Claims (5)
1. Способ получения натриевой соли ДНК из молок рыб путем их гомогенизации и удаления белков из комплекса с ДНК с помощью обработки ферментным препаратом, с последующим выделением чистой натриевой соли ДНК известными приемами, отличающийся тем, что к гомогенату молок добавляют коллазу, выделенную из гепатопанкреаса камчатского краба, обладающую протеолетической, липазной и нуклеазными активностями, и натриевую соль этилендиаминтетрауксусной кислоты (ЭДТА) до конечной концентрации в реакционной смеси 10-30 мМ, и инкубируют полученную реакционную смесь при температуре 20-40oC, предпочтительно 35-38oC, после чего добавляют хлористый натрий до концентрации 20-100 г/л в реакционной смеси, нагревают смесь до 56-60oC и выдерживают при данной температуре, после чего смесь охлаждают до 2-8oC и отделяют осадок либо центрифугированием, либо нутч-фильтрацией.1. A method of producing sodium salt of DNA from fish milk by homogenizing and removing proteins from the complex with DNA by treatment with an enzyme preparation, followed by isolation of pure sodium salt of DNA with known methods, characterized in that collase isolated from Kamchatka hepatopancreas is added to the milk homogenate crab with proteolytic, lipase and nuclease activity, and ethylenediaminetetraacetic acid (EDTA) sodium salt to a final concentration of 10-30 mM in the reaction mixture, and the resulting reaction is incubated the mixture at a temperature of 20-40 o C, preferably 35-38 o C, after which sodium chloride is added to a concentration of 20-100 g / l in the reaction mixture, the mixture is heated to 56-60 o C and kept at this temperature, after which the mixture is cooled to 2-8 o C and the precipitate is separated by centrifugation or suction filtration.
2. Способ по п. 1, отличающийся тем, что для получения низкомолекулярной ДНК добавляют ЭДТА до конечной концентрации в реакционной смеси 1-10 мМ. 2. The method according to p. 1, characterized in that to obtain low molecular weight DNA add EDTA to a final concentration in the reaction mixture of 1-10 mm.

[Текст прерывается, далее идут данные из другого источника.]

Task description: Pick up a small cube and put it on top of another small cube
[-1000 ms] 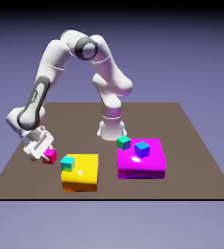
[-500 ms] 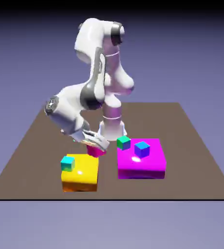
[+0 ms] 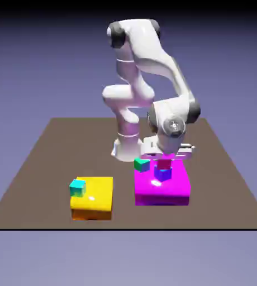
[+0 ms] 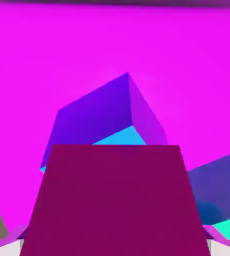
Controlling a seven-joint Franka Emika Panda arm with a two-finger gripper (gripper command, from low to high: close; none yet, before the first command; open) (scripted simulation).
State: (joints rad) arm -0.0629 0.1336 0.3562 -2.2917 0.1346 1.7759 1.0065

3. Способ по п. 1, отличающийся тем, что для получения ДНК средних размеров добавляют ЭДТА до конечной концентрации в реакционной смеси 10 - 20 мМ. 3. The method according to p. 1, characterized in that to obtain medium-sized DNA add EDTA to a final concentration in the reaction mixture of 10 to 20 mm.
4. Способ по п. 1, отличающийся тем, что для получения высокомолекулярной ДНК добавляют ЭДТА до конечной концентрации в реакционной смеси 20 - 30 мМ. 4. The method according to p. 1, characterized in that to obtain high molecular weight DNA add EDTA to a final concentration in the reaction mixture of 20 to 30 mm.
5. Способ по п. 1-4, отличающийся тем, что для получения высокоочищенной ДНК с содержанием белка менее 0,1% раствор ДНК пропускают через колонку с анионообменником (Полисил СА-500, 20 - 30 мкм), промывают колонку 0,5 М раствором хлористого натрия, затем 1 М NaCl и элюируют высокочистую ДНК 2 М раствором хлористого натрия. 5. The method according to p. 1-4, characterized in that to obtain highly purified DNA with a protein content of less than 0.1%, the DNA solution is passed through a column with an anion exchanger (Polysil SA-500, 20-30 μm), the column is washed with 0.5 M solution of sodium chloride, then 1 M NaCl and elute high purity DNA with a 2 M solution of sodium chloride.